:: Your objective ::
Using the entries that follow, write out the line containing "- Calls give", the line containing "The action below", and every line between them, exactly and nothing else.

── Source information

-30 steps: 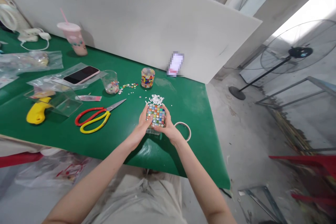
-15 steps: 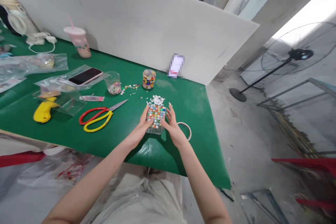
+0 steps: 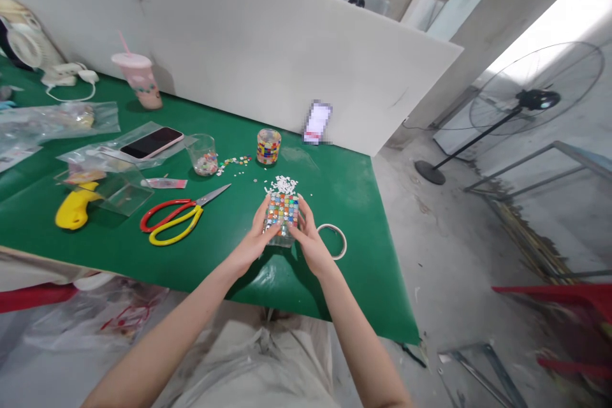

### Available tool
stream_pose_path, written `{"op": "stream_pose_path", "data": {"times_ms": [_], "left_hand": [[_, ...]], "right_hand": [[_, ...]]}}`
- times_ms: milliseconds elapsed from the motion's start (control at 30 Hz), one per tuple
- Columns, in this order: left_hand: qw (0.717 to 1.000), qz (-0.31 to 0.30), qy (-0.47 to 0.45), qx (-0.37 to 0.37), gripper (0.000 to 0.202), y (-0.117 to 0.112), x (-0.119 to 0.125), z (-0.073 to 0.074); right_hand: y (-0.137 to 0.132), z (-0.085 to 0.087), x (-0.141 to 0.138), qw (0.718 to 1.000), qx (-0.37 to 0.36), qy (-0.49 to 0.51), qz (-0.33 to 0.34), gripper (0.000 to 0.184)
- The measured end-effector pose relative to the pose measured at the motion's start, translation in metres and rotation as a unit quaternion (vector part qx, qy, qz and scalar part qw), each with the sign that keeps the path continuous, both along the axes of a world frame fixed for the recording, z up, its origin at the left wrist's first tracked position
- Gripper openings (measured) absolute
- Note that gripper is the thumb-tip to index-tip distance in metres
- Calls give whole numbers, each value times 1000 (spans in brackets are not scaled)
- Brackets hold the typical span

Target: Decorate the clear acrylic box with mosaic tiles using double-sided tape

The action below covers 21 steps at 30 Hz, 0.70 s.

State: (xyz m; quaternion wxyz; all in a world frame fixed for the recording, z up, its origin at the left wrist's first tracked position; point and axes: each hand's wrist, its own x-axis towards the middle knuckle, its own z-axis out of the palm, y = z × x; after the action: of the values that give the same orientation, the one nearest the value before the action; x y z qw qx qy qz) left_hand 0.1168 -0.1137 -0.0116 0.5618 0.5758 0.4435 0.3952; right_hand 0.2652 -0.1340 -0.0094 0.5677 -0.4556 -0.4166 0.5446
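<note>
Between my two hands is a clear box covered with small multicoloured mosaic tiles [image 3: 283,209]. My left hand [image 3: 261,227] grips its left side, thumb on the tiled face. On the other side my right hand [image 3: 306,233] closes round it, its thumb also on the tiles. The box's lower part shows as clear plastic. Just beyond it lies a heap of white chips [image 3: 283,185]. A roll of white tape [image 3: 333,241] rests flat to the right of my right hand. Farther back stands a round cup covered in coloured tiles [image 3: 268,146].
Left on the green table [image 3: 363,293] lie scissors [image 3: 184,217], a clear cup of chips [image 3: 204,156], a phone on plastic bags [image 3: 153,142], a clear box [image 3: 125,188] and a yellow tool [image 3: 76,205]. A pink drink cup [image 3: 140,80] stands behind. Another phone [image 3: 317,121] leans on the white board.
Both hands still hold the tiled box. My right fingers have drawn in closer along its side, and the right thumb has shifted slightly. The whole view has moved a little.
</note>
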Motion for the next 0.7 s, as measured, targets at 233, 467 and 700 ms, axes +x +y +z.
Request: {"op": "stream_pose_path", "data": {"times_ms": [233,467,700], "left_hand": [[1000,1,24,12,90,0,0,4],[999,16,29,-15,83,-4,3,11],[999,37,11,-30,87,-4,9,9]], "right_hand": [[10,-3,6,998,-18,2,-66,68],[29,-11,-15,993,-32,51,-97,67],[34,-11,-28,989,-33,77,-119,58]]}}
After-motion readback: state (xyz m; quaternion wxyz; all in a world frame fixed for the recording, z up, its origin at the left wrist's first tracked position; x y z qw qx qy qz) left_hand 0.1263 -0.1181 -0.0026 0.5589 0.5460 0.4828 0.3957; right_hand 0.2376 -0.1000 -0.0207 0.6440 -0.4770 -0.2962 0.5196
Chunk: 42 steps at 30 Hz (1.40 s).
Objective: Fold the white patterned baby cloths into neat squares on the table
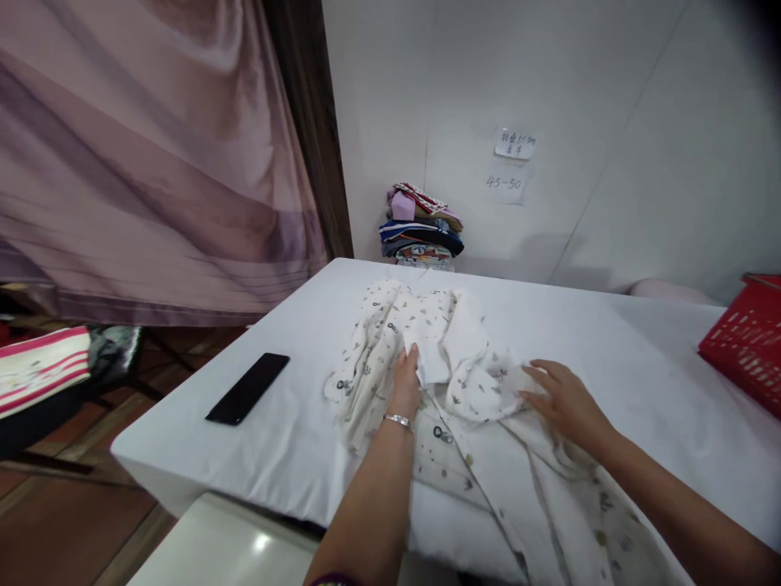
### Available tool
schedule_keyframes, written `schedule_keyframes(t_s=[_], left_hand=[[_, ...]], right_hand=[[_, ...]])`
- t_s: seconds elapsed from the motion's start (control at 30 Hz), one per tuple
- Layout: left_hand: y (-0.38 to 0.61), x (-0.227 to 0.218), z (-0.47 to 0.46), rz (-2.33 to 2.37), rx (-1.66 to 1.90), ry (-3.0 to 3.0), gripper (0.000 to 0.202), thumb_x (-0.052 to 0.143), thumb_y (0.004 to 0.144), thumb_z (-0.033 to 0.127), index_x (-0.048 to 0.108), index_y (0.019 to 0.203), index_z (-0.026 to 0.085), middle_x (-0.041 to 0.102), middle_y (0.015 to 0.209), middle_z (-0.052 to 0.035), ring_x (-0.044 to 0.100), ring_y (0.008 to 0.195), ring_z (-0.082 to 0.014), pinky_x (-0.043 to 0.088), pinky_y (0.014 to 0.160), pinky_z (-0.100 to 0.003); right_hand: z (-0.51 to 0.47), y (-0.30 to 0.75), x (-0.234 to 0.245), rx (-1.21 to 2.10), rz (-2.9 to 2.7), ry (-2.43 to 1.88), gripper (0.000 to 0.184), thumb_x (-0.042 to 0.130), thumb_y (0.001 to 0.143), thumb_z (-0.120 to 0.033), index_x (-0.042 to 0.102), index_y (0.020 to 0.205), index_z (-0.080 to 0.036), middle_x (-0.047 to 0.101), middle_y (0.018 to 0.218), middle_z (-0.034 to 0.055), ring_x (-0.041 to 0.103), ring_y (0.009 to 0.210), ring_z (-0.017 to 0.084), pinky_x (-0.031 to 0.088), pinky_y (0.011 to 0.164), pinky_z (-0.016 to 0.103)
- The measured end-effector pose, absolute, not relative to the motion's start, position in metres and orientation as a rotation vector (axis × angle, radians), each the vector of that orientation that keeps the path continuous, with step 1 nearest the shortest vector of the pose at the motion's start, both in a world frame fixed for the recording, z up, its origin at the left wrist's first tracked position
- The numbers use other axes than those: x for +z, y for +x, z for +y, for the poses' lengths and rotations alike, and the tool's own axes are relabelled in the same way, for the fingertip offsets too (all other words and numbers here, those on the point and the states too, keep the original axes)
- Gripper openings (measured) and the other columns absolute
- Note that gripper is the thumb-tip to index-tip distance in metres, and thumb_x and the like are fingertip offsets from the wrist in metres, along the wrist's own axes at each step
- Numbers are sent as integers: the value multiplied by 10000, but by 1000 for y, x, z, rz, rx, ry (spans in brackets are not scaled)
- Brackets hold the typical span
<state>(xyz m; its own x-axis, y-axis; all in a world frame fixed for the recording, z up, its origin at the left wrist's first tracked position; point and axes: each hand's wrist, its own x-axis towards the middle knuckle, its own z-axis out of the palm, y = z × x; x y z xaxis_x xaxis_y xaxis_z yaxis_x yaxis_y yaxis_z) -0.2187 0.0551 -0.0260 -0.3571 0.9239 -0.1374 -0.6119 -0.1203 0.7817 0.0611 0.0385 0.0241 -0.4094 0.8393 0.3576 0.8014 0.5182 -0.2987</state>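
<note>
1. Shows a black phone (248,389) at the left, flat on the white table (298,439).
2. Seems to pinch an edge of the printed white clothing (473,399) with the left hand (405,378), with thumb and fingers drawn together.
3. Has the clothing mid-table, both ahead and to the right of the left fingertips, with its long axis slanting from far left to near right, over the near edge. Cannot tell one piece from several.
4. Touches the bunched part from its right side with the right hand (558,403), nearer than the left to the trailing length, with fingers parted. Cannot tell about any fabric caught between them.
5. Ends at far right with a red basket (748,346), well apart from the clothing.
</note>
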Motion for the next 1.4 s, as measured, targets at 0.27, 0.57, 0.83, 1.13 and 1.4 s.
schedule_keyframes(t_s=[0.27,0.57,0.83,1.13,1.4], left_hand=[[-220,-28,55,1169,1806,523,350,594,751,425,629,961,148,660,980,-91,598,892,-184,452,804,-293],[-227,-30,60,1389,1884,552,341,683,669,373,628,924,154,606,1032,-69,565,907,-158,424,789,-249],[-231,-24,58,1135,1788,410,372,759,576,342,666,884,154,674,864,-52,614,801,-173,476,727,-276],[-220,-15,53,1091,1719,384,389,757,605,388,650,900,157,664,928,-84,602,893,-188,473,808,-310],[-187,-9,37,975,1705,592,296,669,673,403,666,834,155,620,697,1,543,661,-119,439,650,-229]], right_hand=[[24,-10,15,734,-2317,-1063,183,535,766,-229,684,869,-204,672,869,84,596,849,256,466,786,407],[81,49,19,1577,-725,-1234,120,514,767,-236,631,767,-210,686,716,28,650,721,192,533,699,310],[74,62,16,1634,-687,-988,251,502,782,-438,656,812,-242,705,888,16,635,912,214,487,853,347],[84,53,44,1321,-727,-1121,299,528,777,-457,655,923,-230,701,904,38,638,882,235,522,749,333],[64,-60,16,797,-1988,-1142,438,471,826,-531,630,1097,-225,578,1211,79,462,1187,260,356,1009,458]])
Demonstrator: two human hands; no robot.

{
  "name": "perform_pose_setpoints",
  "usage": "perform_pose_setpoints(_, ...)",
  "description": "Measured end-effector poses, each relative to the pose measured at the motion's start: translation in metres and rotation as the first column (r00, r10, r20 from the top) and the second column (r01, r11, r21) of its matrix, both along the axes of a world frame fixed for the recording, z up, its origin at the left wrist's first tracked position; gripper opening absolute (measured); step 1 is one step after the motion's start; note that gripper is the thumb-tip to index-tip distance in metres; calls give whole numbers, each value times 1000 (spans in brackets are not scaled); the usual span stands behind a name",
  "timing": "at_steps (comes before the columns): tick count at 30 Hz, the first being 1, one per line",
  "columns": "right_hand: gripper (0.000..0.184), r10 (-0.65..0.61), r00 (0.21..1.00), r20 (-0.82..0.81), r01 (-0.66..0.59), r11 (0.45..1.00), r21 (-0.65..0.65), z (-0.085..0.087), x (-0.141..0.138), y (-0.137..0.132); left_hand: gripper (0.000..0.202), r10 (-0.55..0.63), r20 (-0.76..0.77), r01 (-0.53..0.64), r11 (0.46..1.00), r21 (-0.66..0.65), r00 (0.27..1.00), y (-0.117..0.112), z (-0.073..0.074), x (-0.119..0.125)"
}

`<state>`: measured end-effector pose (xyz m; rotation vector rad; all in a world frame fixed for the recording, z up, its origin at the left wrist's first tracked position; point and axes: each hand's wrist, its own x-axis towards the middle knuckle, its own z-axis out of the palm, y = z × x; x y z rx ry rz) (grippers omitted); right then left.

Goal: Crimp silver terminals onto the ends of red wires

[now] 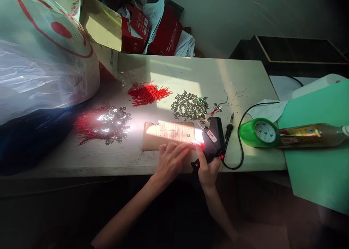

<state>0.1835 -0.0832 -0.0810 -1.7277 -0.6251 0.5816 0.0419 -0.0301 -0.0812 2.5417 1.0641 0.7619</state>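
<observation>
My right hand (208, 169) is closed around a black soldering gun (214, 138), its metal tip pointing up and left over the right end of a cardboard piece (152, 136). My left hand (171, 160) rests at the cardboard's front edge, with its fingertips drawn together close to the gun's red trigger area. Whatever they pinch is lost in glare. A small metal part (188, 135) and a thin wire lie on the cardboard. Behind it is a heap of small metal parts (188, 105).
Red wires (148, 93) lie behind the cardboard; wires with metal ends (103, 123) lie left. At right are a pen-like soldering iron (229, 129), a black cable (240, 154), green tape (259, 132) and a bottle (311, 135). A large plastic bag (49, 60) crowds the left.
</observation>
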Motion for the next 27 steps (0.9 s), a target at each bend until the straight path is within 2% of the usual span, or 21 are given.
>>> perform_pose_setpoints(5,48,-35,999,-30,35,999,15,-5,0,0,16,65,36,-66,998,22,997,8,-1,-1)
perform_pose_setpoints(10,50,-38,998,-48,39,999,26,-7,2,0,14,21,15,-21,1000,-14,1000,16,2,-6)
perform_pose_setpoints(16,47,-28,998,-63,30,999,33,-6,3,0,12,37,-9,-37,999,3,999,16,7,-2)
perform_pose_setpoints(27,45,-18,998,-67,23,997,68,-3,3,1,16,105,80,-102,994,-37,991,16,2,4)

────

:: Output for this exercise ::
- Calls give whole numbers, each value times 1000 (spans in brackets are not scaled)
- Brackets hold the typical span

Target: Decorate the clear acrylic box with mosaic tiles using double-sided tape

The action below covers 21 steps at 30 Hz, 0.70 s.

This concludes the output.